My app parses mail: get ContentTransferEncoding and ContentType, decode mail, apply encoding and convert to UTF8. Which works mostly. Now I’ve got a hebrew html mail, where ConvertEncoding makes an empty string. Xojo 2014r2 and 2015r2. Mac OS 10.10.5.
dim f as FolderItem = GetOpenFolderItem("")
dim b as BinaryStream = BinaryStream.Open(f)
dim s as String = b.Read(b.Length)
s = DecodeQuotedPrintable(s)
dim theEncoding as TextEncoding = GetInternetTextEncoding("iso-8859-8")
s = DefineEncoding(s, theEncoding) 'string shows okay here as hebrew
s = ConvertEncoding(s, encodings.UTF8) 'string empty
The first to links in Google give you ISO-8859-8-I and ISO-8859-8. I just quickly read them (so I’m not really certain I understand it correctly), but ISO-8859-8 seems to be in logical order (left-to-right) and ISO-8859-8-I in visual order (right-to-left).
I wonder why it should make any difference if the Unicode code point is shown as UTF-8, UTF-16, UTF-32 or whatever?
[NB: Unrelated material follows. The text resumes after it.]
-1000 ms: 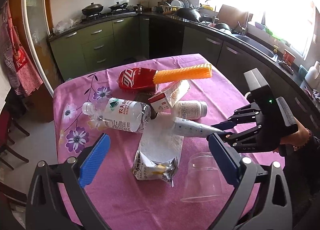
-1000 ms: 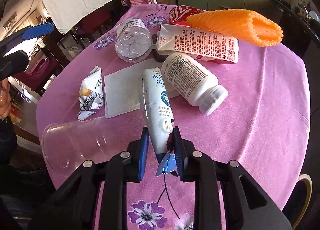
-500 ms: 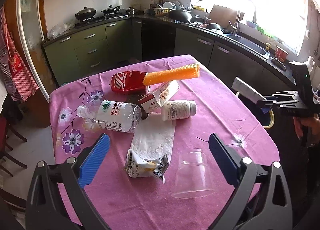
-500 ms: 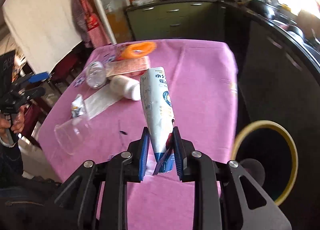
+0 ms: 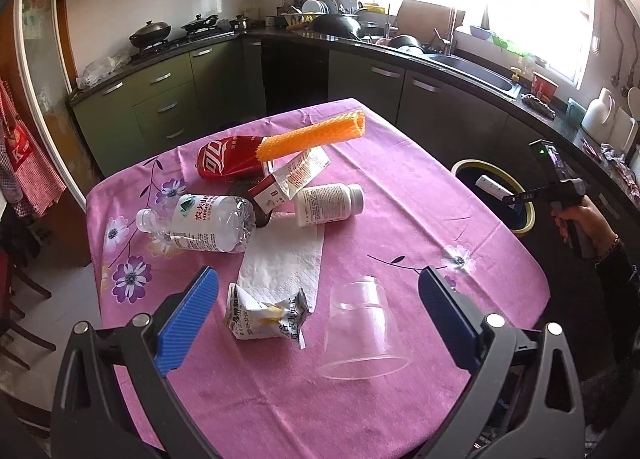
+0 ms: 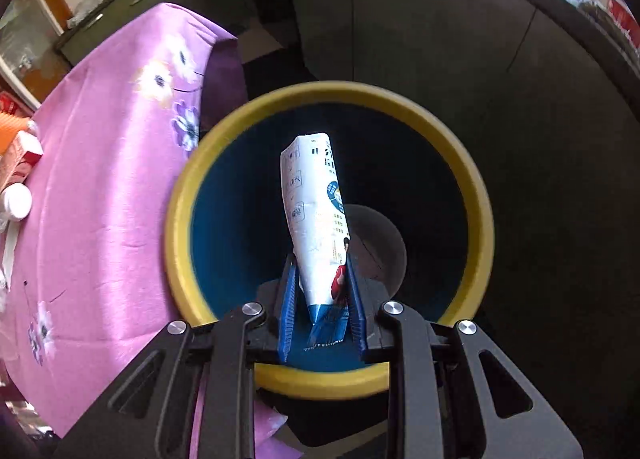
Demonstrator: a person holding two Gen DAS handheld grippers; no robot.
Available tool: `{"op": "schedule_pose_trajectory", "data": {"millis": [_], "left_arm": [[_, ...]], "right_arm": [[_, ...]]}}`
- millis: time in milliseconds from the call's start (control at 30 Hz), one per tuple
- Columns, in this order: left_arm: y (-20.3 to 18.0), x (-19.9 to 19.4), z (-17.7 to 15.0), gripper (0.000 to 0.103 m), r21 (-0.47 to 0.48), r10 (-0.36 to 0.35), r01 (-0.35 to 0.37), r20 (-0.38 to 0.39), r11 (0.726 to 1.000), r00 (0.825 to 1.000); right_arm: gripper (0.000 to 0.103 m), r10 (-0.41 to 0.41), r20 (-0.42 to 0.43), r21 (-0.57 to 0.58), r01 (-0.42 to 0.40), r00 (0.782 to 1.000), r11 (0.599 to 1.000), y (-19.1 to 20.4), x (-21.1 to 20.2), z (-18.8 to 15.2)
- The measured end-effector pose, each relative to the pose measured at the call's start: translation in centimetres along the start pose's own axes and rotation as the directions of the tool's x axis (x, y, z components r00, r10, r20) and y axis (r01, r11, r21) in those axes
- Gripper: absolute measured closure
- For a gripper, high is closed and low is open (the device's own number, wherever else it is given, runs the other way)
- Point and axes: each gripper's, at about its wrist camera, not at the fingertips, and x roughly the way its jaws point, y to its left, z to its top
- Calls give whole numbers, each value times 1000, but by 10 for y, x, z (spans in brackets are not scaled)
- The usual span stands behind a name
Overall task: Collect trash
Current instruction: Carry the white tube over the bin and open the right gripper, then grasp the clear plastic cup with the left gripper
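Note:
My right gripper (image 6: 322,315) is shut on a white and blue pouch (image 6: 314,215) and holds it over the mouth of a bin with a yellow rim (image 6: 332,97) beside the table. In the left wrist view the pouch (image 5: 493,186) and right gripper (image 5: 520,197) hang over the same bin (image 5: 530,215). My left gripper (image 5: 316,315) is open above the pink table (image 5: 400,187), over a crumpled wrapper (image 5: 266,315) and a clear plastic cup (image 5: 362,329) lying on its side.
On the table lie a paper napkin (image 5: 286,263), a water bottle (image 5: 204,223), a white pill bottle (image 5: 326,203), a red-white carton (image 5: 294,175), a red can (image 5: 226,159) and an orange foam net (image 5: 312,135). Kitchen counters (image 5: 440,59) stand behind.
My right gripper carried the pouch off the table, swung right and now holds it over the bin. My left gripper rose and drew back slightly, still open.

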Motion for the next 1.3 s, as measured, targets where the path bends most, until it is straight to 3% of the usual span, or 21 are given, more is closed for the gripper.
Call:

These encodings are just different ways to point to the same Unicode character, or do I miss something?
@Greg: will do some testing. The code is part of a large parsing algorithm. I get heartburn when I think about converting this to text. Not going to happen soon. Also the data comes in without encoding and is given encoding only as very last step.